More on Output Filtering


Another one of the Justice League guys has posted about the value of output filtering. Now, the people at Cigital are uber smart - not because they're blogging about output filtering, but because they actually look at code from a very academic perspective. If you're not reading Justice League, you should be.

Now, I'm not sure I've ever said that you shouldn't do input validation. I hope I never have, and if I have, I apologize for leading you astray. However, the phrase I've been using in reporting for some time is "business-rule input validation, presentation-specific output filtering". A favorite line of a favorite movie of mine (PCU) is when Gutter is going to see George Clinton, and he's wearing a Funkadelic shirt:

Droz: What's this? You're wearing the shirt of the band you're going to see? Don't be that guy.

While I understand the desire to prepare data early (when it comes in), you've already manipulated it to be improper in some other context. For example, if you HTML encode data when it comes in, a month from now when you're using it in a PDF, your customers will complain about all these < in it.

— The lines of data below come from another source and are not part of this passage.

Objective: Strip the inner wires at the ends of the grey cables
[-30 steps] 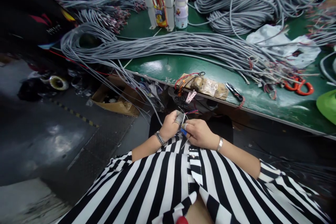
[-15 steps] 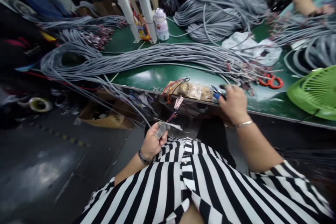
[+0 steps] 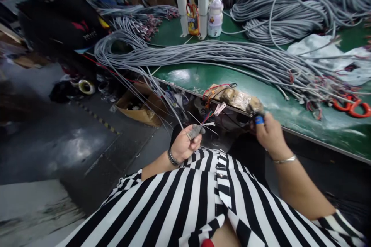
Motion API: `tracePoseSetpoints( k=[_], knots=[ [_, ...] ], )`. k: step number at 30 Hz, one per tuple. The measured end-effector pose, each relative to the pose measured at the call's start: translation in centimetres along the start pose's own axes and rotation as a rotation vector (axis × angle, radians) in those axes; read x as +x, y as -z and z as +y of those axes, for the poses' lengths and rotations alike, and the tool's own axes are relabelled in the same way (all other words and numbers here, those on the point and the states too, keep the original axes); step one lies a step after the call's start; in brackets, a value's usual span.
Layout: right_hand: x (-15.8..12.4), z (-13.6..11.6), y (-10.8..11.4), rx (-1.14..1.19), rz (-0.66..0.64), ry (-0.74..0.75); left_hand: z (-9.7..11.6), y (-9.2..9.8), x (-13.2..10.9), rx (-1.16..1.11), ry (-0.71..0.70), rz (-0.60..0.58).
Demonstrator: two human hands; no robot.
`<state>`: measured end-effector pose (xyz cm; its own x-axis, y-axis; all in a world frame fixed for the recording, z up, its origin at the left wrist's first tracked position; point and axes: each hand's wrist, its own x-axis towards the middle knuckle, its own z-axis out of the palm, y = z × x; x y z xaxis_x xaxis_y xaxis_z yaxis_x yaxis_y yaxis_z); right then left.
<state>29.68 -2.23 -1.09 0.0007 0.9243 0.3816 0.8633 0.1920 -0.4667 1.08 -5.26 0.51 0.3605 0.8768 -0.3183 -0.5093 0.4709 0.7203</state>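
Note:
My left hand, with a grey cover on its thumb, is closed around the end of a grey cable. Thin coloured wires and white strands stick out past the thumb. In my right hand is a pair of blue-handled pliers, held at the table's front edge; its jaws are blurred and partly dark. Just left of the pliers lies a taped wooden block with wires at its left end. A pale pink clip hangs below it, near the coloured wires.
A long bundle of grey cables runs across the green table. Orange-handled scissors lie at the right. Behind stand a lilac bottle and a large cable coil. A cardboard box sits below the table.
My right hand has picked the pliers up from the table and drawn them toward me. My left hand keeps its hold on the cable. The view has swung to the left.

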Motion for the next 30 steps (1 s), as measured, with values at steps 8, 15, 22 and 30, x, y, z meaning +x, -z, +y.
tracePoseSetpoints(
  k=[8, 15, 22, 30],
  knots=[
    [-2.7, -5.3, -1.5, 0.136, -0.226, 0.325, -0.3, -0.6, 0.1, 0.093, 0.108, -0.047],
    [-2.2, -5.8, -1.9, -0.04, -0.167, 0.487, -0.6, -1.1, 0.0, 0.179, 0.132, -0.03],
    [-2.2, -6.6, -2.5, -0.01, -0.232, 0.455, -0.7, -0.9, -0.2, 0.185, 0.129, -0.015],
    [-2.2, -6.4, -2.7, 0.645, -0.227, -0.06, -0.3, -0.4, 0.0, 0.095, 0.041, 0.007]
  ],
)
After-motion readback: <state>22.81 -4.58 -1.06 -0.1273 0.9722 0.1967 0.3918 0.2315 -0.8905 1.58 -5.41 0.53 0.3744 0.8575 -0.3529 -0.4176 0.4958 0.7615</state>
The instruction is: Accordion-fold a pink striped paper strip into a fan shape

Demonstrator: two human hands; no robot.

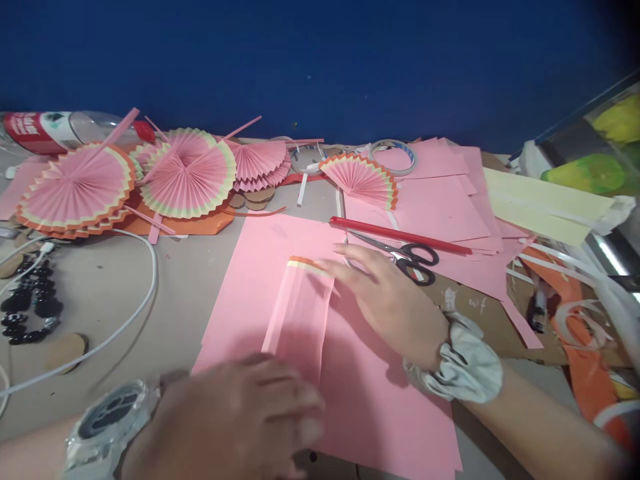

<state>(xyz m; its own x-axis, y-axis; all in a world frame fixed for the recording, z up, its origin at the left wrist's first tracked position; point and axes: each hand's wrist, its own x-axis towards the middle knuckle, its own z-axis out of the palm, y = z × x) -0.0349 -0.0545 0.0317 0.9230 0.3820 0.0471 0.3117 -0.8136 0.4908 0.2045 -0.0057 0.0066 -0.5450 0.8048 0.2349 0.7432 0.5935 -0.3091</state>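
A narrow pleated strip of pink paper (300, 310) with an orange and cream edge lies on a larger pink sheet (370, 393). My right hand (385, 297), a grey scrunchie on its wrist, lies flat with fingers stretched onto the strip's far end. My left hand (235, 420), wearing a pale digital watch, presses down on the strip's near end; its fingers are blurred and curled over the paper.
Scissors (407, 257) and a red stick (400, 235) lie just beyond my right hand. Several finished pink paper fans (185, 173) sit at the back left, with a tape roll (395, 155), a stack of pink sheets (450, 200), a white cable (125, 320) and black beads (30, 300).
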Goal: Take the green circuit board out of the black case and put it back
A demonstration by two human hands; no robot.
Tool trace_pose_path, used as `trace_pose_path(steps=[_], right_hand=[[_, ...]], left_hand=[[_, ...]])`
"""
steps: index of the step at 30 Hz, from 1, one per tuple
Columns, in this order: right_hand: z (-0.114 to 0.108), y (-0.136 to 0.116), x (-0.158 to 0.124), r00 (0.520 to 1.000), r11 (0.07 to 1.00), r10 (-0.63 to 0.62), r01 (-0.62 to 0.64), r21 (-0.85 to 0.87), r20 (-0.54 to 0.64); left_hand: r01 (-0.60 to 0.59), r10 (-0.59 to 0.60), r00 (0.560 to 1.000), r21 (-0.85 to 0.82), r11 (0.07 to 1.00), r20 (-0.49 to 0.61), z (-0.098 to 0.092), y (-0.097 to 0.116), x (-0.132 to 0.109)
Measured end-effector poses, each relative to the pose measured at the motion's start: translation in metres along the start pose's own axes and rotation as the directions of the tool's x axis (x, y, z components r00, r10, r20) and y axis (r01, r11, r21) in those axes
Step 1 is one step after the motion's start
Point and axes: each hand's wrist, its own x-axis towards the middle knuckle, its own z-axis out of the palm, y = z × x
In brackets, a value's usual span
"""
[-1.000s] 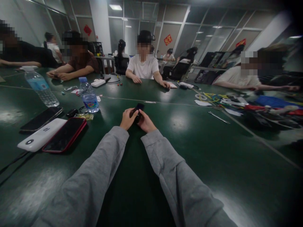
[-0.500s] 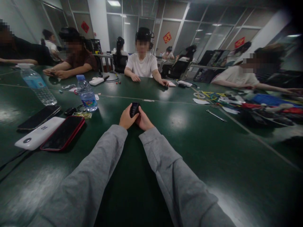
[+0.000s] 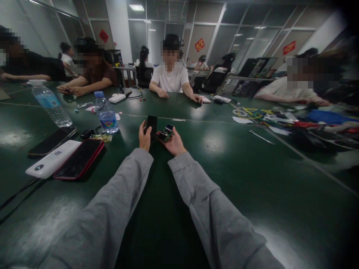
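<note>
My left hand (image 3: pixel 145 137) is closed round a flat black cover (image 3: pixel 152 125), held upright with the thumb across its near face. Just to its right, my right hand (image 3: pixel 176 142) grips a small circuit board (image 3: pixel 167 133) with green edges and a dark, shiny screen on top. The cover and the board are apart, with a narrow gap between them. Both hands are above the green table (image 3: pixel 162 209), near its middle. Some fingers of the right hand are hidden beneath the board.
Left of my arms lie a red-cased phone (image 3: pixel 80 158), a white power bank (image 3: pixel 53 158) and a dark phone (image 3: pixel 52 141). Two water bottles (image 3: pixel 106 114) stand behind them. On the right are a wrench (image 3: pixel 262 137) and a heap of cables (image 3: pixel 252 114). Several people sit around the table.
The black device held between both hands has come apart. The cover has stayed in my left hand, and the circuit board now shows in my right. My hands have moved slightly apart.
</note>
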Motion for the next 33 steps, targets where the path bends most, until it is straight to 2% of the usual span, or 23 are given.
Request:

And the very best thing about output filtering is that it can be a habit. Scott hit the nail on the head in his post - the way that you properly get input squared away varies all the time, but output filtering for each presentation layer is always the same. In HTML/XML, using .encodeAsHTML() or <c:out /> or Server.HTMLEncode becomes a habit, just as much as the style guides you expect your developers to adhere to. And it's something that can be checked with a couple of regex's, instead of a really expensive tool (not that those really expensive tools aren't good for other things).